[Action item]: Below are the records; locate each line with the word "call" and copy it.
Segment Start: Dataset records
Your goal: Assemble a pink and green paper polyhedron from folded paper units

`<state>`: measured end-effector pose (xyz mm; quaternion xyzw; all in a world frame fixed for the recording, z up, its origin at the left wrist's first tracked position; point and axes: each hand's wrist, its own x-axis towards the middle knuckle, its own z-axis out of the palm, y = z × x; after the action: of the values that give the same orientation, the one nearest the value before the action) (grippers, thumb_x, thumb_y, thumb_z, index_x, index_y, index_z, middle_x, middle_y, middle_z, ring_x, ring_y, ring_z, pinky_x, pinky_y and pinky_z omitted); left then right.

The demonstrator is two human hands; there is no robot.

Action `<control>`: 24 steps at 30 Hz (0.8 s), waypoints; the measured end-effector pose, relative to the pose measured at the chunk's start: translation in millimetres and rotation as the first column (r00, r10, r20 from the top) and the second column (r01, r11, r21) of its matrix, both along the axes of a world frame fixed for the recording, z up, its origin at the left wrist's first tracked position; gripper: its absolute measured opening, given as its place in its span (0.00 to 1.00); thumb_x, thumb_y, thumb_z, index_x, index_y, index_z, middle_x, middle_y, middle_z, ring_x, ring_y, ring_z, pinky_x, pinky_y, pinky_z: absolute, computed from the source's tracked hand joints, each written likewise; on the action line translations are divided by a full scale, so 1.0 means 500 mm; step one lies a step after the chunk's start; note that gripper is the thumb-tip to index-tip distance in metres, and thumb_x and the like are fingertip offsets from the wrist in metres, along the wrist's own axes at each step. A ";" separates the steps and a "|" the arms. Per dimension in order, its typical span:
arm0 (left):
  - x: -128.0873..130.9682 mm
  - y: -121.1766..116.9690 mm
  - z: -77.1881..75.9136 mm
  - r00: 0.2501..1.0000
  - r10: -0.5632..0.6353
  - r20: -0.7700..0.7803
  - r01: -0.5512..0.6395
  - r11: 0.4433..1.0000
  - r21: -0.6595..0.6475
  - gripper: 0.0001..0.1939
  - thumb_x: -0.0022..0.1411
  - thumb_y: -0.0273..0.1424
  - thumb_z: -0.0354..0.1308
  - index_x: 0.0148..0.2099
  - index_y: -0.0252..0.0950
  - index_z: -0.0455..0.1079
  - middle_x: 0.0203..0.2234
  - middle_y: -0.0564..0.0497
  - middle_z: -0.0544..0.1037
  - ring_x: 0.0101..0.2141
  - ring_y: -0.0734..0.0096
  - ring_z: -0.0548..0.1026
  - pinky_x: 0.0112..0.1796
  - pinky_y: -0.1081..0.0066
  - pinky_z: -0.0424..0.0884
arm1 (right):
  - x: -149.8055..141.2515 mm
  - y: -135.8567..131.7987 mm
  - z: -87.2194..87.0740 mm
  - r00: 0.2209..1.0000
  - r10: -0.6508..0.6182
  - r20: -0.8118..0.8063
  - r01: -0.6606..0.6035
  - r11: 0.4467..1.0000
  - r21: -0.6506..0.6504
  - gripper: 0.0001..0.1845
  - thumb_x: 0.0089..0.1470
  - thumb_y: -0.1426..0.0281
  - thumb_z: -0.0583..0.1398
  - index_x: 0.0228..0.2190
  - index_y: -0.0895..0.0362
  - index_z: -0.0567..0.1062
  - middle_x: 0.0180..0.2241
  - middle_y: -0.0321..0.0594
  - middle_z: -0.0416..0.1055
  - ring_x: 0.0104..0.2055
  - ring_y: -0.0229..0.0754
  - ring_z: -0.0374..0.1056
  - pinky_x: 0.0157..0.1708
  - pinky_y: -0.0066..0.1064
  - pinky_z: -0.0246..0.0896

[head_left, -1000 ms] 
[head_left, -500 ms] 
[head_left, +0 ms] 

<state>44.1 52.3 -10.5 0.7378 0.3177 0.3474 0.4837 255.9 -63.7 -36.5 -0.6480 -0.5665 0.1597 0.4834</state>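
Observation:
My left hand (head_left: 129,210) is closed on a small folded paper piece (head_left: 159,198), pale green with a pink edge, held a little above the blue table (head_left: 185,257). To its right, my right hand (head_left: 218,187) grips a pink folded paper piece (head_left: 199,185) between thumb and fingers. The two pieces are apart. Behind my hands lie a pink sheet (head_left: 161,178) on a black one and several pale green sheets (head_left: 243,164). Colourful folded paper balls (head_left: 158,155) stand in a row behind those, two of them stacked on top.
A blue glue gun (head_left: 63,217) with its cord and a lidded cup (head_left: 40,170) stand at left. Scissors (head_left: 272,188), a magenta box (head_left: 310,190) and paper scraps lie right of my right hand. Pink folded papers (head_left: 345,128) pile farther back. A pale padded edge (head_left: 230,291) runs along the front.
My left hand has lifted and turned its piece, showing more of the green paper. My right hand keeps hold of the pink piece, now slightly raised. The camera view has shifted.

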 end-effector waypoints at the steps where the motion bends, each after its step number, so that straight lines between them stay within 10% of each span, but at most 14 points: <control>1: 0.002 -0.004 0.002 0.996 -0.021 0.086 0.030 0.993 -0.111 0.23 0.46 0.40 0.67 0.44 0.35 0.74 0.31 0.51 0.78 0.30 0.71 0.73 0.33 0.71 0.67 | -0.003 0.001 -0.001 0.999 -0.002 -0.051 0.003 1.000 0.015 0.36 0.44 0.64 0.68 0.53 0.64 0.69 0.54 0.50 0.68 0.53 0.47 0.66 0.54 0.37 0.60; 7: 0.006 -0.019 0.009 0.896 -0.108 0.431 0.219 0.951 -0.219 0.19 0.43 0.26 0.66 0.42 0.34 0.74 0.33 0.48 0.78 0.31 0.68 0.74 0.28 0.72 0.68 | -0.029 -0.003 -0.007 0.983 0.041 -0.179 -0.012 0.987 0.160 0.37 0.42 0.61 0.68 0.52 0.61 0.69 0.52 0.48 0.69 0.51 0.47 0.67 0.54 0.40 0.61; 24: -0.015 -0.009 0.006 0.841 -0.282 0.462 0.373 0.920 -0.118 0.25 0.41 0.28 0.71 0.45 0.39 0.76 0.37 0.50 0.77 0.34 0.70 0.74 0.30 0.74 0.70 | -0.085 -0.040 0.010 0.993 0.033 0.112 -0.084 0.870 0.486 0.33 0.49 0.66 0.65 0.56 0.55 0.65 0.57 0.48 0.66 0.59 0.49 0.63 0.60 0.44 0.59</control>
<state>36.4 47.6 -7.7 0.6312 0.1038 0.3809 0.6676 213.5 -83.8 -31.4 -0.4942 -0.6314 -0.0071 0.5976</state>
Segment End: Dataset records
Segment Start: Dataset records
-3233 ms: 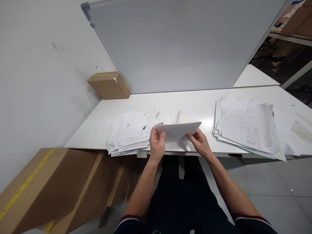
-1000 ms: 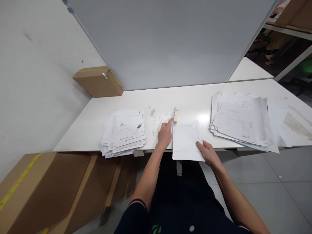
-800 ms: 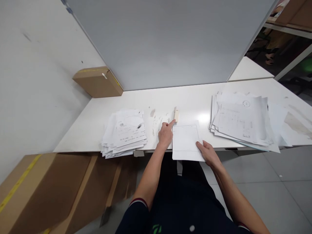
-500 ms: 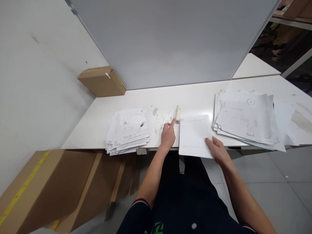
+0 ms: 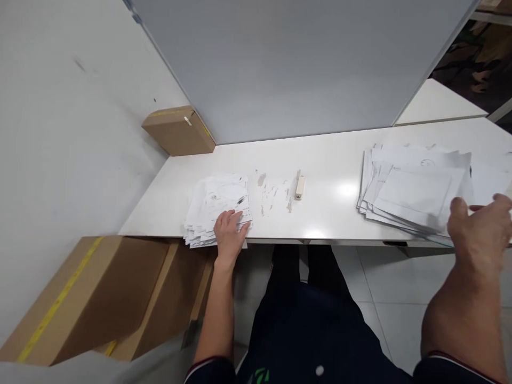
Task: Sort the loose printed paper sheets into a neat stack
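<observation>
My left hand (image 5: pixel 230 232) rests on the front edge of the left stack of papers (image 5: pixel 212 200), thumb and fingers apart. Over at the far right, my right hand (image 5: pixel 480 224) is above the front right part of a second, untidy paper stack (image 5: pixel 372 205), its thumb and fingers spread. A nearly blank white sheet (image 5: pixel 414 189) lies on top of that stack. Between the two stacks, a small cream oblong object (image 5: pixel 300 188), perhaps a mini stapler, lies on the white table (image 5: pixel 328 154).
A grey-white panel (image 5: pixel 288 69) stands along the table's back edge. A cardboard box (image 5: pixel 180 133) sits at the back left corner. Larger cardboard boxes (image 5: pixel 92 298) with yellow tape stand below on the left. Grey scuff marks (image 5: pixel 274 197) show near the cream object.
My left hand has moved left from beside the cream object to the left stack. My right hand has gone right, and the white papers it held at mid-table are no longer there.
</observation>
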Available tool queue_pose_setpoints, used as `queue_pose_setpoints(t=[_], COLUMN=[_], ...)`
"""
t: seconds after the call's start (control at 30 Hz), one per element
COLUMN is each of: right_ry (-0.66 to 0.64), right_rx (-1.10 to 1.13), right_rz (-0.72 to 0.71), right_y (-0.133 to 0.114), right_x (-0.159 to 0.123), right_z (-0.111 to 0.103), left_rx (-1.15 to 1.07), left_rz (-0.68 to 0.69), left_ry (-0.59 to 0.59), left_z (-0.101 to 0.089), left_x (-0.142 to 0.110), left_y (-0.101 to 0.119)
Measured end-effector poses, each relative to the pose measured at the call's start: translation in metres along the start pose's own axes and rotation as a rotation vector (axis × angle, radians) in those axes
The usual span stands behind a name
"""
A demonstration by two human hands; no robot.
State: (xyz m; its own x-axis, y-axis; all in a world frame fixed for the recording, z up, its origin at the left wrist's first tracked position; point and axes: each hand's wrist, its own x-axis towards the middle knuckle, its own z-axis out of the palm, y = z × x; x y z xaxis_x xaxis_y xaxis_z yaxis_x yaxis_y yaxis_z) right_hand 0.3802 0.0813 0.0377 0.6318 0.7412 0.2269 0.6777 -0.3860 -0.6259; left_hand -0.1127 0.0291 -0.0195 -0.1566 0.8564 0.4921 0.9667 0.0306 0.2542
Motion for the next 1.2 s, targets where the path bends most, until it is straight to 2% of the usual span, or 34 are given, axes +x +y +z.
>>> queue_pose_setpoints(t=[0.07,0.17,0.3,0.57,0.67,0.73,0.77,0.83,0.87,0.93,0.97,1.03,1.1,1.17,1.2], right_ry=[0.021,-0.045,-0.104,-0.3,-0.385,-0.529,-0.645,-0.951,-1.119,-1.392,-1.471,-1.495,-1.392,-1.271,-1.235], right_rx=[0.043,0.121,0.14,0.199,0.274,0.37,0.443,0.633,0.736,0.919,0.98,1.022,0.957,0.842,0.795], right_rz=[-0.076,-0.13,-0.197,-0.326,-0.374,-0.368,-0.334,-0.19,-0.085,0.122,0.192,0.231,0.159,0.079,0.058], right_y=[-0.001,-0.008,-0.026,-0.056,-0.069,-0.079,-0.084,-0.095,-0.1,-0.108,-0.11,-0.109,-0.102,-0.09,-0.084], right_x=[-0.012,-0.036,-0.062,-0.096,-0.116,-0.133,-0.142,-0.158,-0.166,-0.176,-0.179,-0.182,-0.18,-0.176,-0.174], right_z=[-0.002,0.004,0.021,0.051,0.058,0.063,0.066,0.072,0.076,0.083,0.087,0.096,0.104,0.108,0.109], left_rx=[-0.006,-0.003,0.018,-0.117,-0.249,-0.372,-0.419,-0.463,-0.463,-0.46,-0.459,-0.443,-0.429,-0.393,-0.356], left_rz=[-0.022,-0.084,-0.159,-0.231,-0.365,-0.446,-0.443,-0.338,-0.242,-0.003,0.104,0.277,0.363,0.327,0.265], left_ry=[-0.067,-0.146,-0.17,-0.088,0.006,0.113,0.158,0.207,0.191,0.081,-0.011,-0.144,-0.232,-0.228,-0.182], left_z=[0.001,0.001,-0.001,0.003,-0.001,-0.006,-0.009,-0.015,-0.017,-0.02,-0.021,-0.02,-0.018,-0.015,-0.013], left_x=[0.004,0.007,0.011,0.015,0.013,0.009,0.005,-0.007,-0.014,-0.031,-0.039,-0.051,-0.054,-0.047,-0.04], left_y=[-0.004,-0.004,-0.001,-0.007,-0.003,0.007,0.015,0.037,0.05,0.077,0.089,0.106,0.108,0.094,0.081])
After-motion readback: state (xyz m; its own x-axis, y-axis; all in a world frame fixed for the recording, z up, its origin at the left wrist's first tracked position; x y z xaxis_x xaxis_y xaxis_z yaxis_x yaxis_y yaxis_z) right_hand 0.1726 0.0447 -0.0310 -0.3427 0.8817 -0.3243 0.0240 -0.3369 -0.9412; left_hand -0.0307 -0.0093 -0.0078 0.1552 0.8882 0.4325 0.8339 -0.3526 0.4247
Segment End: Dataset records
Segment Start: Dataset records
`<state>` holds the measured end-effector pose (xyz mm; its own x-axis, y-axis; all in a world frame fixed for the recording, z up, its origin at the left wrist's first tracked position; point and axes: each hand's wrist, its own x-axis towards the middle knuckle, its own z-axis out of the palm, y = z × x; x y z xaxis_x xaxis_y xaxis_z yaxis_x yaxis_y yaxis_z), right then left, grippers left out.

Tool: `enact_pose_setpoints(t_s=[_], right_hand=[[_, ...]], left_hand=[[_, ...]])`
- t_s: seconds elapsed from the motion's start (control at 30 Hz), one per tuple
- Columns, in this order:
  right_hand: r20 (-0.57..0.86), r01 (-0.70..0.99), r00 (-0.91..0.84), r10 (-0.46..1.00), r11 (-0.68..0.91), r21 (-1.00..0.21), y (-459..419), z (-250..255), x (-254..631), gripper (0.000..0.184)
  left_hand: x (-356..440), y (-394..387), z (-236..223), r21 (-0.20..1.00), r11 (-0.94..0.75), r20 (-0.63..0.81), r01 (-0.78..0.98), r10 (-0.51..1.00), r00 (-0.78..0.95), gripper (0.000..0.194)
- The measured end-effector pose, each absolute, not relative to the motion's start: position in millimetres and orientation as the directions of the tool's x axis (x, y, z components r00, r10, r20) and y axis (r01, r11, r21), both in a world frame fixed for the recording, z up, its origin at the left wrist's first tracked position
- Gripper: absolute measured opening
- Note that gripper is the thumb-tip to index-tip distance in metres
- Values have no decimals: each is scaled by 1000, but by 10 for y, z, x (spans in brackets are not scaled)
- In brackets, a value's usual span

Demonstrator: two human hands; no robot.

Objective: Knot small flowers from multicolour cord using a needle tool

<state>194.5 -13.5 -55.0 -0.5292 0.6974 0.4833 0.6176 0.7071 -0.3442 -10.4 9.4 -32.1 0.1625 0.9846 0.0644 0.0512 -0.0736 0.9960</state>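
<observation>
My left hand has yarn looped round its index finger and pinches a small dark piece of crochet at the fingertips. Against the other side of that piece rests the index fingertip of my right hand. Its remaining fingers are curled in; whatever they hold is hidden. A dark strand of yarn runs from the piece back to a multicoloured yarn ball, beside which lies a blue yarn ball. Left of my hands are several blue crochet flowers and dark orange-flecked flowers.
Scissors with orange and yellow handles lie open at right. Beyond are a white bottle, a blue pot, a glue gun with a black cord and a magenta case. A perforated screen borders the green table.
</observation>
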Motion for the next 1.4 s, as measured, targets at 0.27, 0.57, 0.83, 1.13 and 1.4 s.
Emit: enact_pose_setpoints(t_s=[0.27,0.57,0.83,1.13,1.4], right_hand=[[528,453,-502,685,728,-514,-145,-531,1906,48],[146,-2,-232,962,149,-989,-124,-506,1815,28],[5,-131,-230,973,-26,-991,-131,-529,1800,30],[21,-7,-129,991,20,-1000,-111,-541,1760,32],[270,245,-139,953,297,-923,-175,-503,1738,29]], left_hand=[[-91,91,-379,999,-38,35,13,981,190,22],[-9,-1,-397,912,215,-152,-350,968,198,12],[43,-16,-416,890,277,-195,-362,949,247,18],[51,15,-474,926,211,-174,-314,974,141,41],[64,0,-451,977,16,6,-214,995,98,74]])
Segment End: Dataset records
[Answer to this task]:
t: seconds after the call's start (control at 30 Hz), one per element
Measured end-effector poses, each relative to the pose measured at the call's start: translation in metres along the start pose's own axes and rotation as a rotation vector (axis × angle, radians) in those axes

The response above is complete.